Geometric intuition behind linear system Ax=B? between ways of view?

Question

I'm trying to pool how people see a simple Ax=B system from a geometric point of view. So far, I can regard it, as a set of equations, that can be viewed as hyperplanes, or as linear combinations of column vectors scaled by x components that would reach B, or as seeing B as coordinates from identity to X, this one in local coordinates to transformation axes A.

I'm always asking myself if, those ideas are related between them by geometric means; I mean, if you could use a compass, rulers, protractor, draw unit circles, etc, transfer vector components to others dimensions or so, we would reach to a unified view of those?

I'm very dull at maths, thanks for the help.

Answer 1

well i managed to have some kind of view to a simple A (2x2) x (2x1) = B (2x1), there are for sure many other possibilities. Assuming that the hyperplane equations are normalized, A, b to n/||n|| . x = ||n||

I used 2 cartesian planes rotated by 90º in y axis, around the unit center, then:

• draw the same column vectors of A (A:1,A:2) and B on the two planes
• draw also the A vectors (A:1 x1,A:2 x2) scaled until the sum reaches B
• transfer the x coordinates of both vectors to the center making the first transpose vector of A (A1:,A2:);
• rotate 90º in (cartesian planes local) z, the y coordinates of both column vectors of A and B and transfer to the center, making the second transpose vector of B;
• this will result on the row vectors of A and quantities of B laying on the z plane
• use the transfered B quantities to make two circles
• scale the transpose vectors of A to the B circles, both already on a z plane with that common center (they should be the true normals to the line equations, since A rows are unit vectors)
• draw the ortogonal lines passing by those last, and make the proper intersection
• assuming that the cartesian planes are on z = 1, draw a ray one unit behind each cartesian plane on their z axis, passing to each of the column vectors; for both planes, bring the planes to, aligning it to the scaled A column vectors; the quantity laying on the z axis of the planes would be the X scales (analog to homogeneous coordinates)
• now transfer those scales laying in both z-axis (local to the each cartesian plane) by 1 and 1-x1, to the center, they should align equally to the x, z coordinates of the intersection.

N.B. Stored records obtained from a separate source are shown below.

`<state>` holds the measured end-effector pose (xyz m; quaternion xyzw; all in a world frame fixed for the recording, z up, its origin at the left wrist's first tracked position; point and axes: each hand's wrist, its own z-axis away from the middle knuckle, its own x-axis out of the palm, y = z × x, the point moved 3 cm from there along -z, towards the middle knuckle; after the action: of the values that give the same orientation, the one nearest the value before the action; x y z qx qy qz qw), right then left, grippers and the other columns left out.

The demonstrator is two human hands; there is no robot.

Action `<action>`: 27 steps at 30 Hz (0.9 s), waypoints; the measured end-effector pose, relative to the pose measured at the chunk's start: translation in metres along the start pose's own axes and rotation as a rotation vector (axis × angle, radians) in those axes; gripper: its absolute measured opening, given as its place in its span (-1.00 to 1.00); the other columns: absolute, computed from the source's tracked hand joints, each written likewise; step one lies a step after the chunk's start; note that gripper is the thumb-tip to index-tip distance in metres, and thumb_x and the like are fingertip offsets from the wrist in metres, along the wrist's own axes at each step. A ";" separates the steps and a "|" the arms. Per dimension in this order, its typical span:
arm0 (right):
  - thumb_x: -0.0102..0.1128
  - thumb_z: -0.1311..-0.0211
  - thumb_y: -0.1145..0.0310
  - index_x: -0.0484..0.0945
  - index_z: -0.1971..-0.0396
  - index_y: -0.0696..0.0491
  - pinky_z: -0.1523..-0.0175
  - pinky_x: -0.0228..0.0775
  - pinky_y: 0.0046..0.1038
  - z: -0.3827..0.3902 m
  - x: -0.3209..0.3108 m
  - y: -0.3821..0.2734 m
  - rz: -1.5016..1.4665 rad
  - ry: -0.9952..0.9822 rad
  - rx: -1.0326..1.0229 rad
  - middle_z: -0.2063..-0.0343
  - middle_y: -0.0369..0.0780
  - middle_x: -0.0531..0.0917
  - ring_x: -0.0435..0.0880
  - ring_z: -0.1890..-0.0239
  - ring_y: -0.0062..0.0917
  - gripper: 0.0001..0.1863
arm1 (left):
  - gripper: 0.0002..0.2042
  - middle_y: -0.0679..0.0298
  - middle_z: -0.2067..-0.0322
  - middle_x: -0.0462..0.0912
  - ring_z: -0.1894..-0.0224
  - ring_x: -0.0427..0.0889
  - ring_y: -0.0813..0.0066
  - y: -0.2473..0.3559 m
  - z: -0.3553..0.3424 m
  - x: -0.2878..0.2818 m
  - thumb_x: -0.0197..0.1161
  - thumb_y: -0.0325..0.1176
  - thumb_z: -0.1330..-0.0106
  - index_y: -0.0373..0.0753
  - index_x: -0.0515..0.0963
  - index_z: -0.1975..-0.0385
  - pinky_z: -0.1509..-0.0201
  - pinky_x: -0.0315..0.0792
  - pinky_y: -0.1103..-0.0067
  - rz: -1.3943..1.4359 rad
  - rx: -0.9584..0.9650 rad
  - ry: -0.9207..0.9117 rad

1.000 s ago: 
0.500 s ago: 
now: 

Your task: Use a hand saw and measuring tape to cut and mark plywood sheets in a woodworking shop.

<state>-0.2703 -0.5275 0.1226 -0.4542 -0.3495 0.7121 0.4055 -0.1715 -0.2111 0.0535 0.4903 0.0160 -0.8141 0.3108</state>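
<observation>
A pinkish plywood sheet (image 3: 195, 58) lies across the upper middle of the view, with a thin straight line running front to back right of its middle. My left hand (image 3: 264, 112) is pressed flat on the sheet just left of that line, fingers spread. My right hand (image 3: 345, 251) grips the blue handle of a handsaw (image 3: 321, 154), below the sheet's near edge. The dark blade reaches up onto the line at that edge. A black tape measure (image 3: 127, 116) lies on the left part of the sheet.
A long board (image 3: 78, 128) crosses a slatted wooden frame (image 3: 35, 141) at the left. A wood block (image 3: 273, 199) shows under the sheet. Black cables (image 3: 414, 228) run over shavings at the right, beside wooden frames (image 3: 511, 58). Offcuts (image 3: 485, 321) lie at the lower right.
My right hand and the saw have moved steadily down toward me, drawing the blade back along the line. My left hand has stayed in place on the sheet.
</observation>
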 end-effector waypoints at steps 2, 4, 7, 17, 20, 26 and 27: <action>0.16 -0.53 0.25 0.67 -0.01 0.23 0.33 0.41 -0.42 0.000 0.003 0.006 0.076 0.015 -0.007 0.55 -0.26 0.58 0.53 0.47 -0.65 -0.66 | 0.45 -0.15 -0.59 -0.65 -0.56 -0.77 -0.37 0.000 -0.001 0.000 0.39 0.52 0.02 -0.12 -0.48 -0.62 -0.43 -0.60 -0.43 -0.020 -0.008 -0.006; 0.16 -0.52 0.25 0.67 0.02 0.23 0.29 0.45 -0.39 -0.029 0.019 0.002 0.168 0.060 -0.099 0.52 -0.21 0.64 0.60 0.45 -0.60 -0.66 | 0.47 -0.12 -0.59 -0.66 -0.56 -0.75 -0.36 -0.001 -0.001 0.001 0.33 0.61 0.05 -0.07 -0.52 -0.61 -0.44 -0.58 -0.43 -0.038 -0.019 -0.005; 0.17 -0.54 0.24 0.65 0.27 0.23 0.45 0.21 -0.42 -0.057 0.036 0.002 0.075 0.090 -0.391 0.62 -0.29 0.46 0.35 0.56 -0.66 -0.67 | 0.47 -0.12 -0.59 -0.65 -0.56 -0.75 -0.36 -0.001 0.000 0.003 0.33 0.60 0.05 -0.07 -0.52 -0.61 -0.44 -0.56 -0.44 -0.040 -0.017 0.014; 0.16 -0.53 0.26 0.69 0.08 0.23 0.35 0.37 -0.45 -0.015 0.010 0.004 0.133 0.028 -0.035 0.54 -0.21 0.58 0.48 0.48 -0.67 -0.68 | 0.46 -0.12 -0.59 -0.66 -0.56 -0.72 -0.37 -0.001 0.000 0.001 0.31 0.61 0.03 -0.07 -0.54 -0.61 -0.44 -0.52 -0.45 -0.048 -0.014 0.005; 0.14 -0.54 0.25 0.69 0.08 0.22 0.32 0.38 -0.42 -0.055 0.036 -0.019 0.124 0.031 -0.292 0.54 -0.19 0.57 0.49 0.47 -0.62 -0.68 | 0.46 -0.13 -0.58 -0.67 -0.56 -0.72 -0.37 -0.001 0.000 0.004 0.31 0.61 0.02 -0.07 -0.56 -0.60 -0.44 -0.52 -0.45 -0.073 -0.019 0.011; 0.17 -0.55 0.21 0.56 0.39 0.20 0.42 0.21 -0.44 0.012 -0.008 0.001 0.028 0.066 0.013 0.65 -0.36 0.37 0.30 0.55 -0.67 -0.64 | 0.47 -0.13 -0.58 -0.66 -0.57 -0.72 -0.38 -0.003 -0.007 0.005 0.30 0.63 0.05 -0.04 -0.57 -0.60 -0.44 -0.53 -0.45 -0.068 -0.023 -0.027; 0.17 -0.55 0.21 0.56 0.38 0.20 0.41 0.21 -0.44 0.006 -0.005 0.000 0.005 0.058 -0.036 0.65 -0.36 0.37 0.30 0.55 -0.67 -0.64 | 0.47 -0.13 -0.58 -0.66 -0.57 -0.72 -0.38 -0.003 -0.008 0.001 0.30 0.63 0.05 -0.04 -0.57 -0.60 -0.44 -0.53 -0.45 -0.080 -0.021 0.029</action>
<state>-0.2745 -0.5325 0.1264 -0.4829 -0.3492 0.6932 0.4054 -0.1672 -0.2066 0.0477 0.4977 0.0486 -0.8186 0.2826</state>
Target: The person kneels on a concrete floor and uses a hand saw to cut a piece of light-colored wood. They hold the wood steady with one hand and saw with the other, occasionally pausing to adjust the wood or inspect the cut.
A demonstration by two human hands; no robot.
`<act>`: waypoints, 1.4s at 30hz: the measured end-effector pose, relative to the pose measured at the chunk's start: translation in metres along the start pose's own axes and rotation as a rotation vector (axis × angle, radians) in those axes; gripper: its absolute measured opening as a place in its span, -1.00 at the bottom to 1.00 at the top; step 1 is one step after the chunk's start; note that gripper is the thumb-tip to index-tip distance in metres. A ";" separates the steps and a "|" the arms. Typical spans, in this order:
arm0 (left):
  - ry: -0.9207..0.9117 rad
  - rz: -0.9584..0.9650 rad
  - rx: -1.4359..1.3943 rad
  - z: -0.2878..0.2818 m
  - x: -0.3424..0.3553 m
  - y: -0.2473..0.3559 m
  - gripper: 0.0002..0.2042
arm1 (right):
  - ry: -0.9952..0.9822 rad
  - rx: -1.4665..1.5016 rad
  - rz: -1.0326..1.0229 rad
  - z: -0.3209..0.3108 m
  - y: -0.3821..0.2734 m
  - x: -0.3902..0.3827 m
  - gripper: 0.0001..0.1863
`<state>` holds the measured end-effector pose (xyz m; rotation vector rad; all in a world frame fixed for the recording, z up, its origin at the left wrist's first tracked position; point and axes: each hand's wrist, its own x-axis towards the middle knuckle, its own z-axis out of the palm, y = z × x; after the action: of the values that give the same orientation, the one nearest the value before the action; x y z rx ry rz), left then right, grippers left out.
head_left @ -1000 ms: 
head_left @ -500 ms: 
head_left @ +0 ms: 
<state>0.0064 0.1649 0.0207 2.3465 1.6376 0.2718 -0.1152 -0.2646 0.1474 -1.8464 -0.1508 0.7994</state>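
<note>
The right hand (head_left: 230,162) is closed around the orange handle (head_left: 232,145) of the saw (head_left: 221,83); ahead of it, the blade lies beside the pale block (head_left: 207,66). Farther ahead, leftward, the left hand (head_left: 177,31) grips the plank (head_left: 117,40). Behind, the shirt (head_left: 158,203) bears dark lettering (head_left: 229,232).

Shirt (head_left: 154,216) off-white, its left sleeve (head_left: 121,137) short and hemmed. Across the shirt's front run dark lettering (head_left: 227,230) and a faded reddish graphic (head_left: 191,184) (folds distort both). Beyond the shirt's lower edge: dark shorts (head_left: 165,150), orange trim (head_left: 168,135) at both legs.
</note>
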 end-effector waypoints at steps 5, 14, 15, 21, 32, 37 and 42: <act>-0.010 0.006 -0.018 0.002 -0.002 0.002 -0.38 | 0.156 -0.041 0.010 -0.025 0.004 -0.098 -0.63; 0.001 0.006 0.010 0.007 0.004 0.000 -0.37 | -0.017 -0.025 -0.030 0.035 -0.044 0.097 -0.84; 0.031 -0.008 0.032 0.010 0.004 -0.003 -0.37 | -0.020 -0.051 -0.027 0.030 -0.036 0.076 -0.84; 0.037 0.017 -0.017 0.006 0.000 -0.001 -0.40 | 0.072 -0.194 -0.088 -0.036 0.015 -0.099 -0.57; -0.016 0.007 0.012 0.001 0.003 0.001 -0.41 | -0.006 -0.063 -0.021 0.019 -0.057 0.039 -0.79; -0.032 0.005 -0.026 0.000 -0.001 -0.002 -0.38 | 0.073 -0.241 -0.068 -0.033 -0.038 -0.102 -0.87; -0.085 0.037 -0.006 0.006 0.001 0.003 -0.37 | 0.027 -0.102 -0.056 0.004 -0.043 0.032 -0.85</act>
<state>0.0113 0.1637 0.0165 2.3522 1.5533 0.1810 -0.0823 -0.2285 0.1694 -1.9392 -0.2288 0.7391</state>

the symmetry isnt good, because i had to rotate the 2nd set of y-coordinates to get the transposes. Also in the last push, i had to correct the last push to 1-x1. but this is the best i could get.

the whole cenario looks like a cdrom:

sorry if my question wasn't clear enough, i wanted a geometric setting for a simple Ax=B showing those two views, just using rotations and translations.